Transcribe all data verbatim. Skip the pictures.

-.-.-

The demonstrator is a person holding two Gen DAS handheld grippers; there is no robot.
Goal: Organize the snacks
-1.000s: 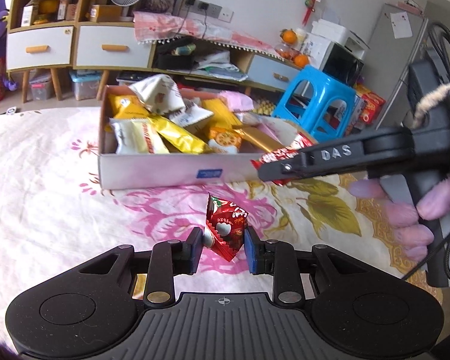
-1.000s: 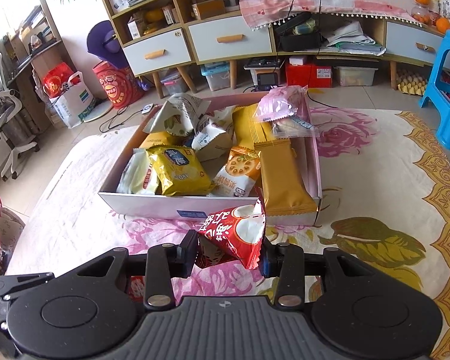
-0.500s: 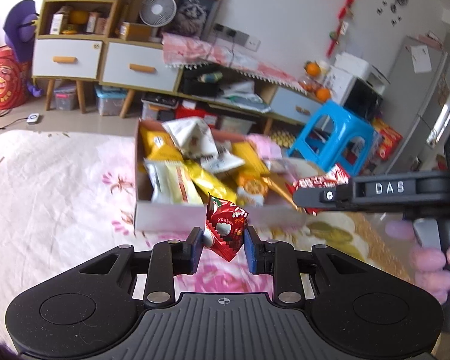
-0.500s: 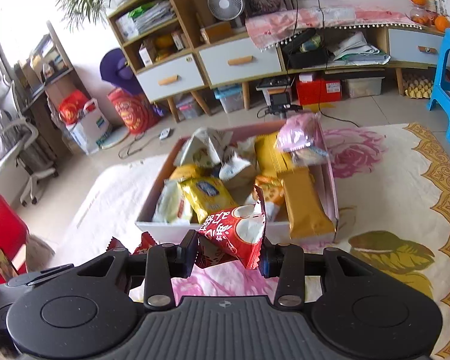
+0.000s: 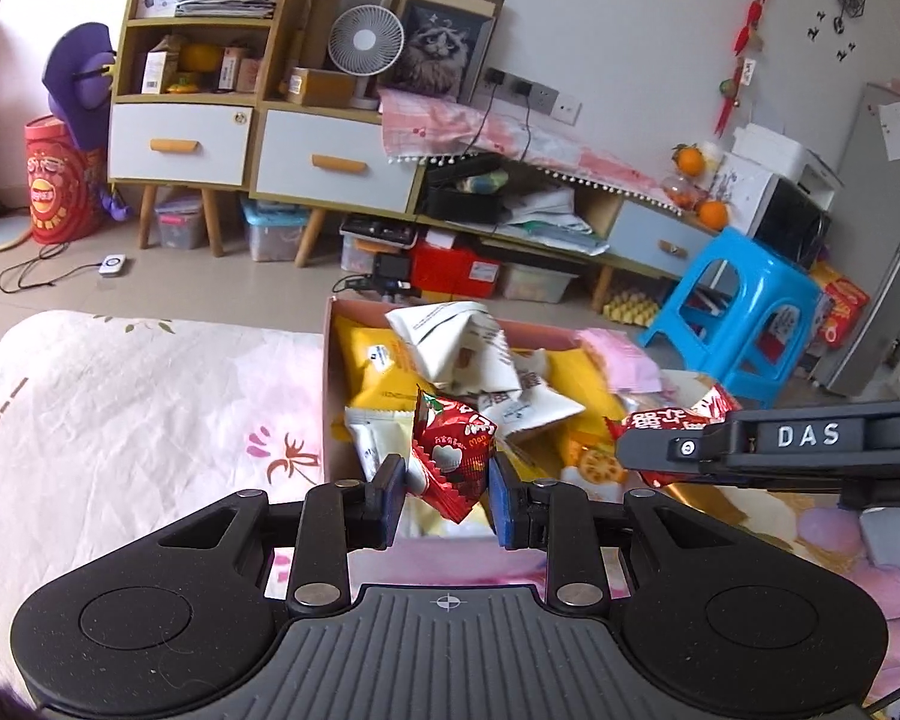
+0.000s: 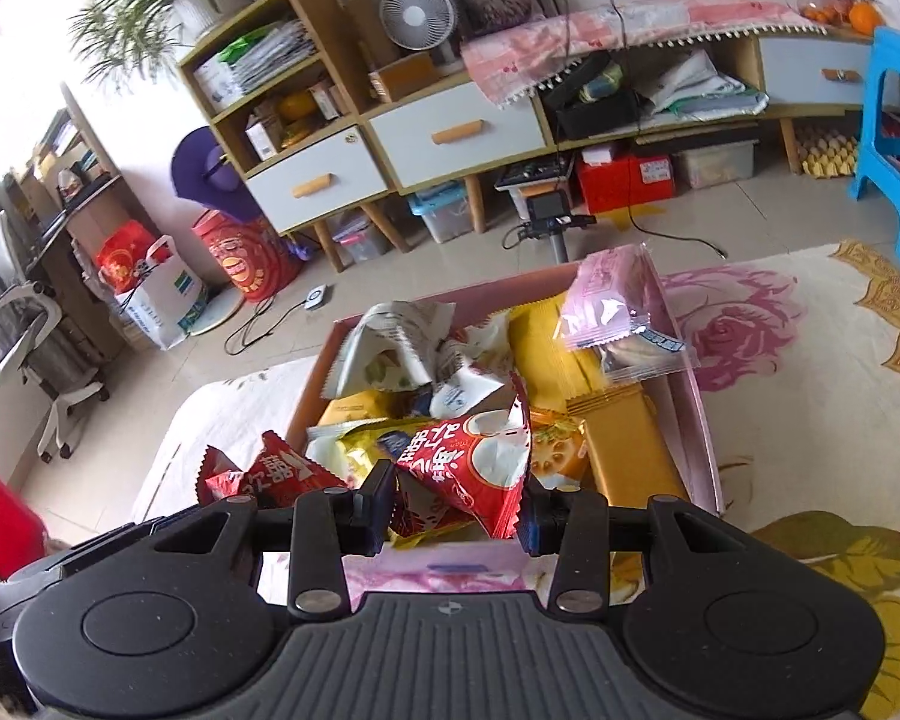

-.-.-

Your solution:
The demonstrator is a person holding two Gen DAS handheld grippers; there is no robot.
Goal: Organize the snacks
-1.000s: 
-1.000s: 
-0.500s: 
-0.500s: 
+0.000s: 
+0.000s: 

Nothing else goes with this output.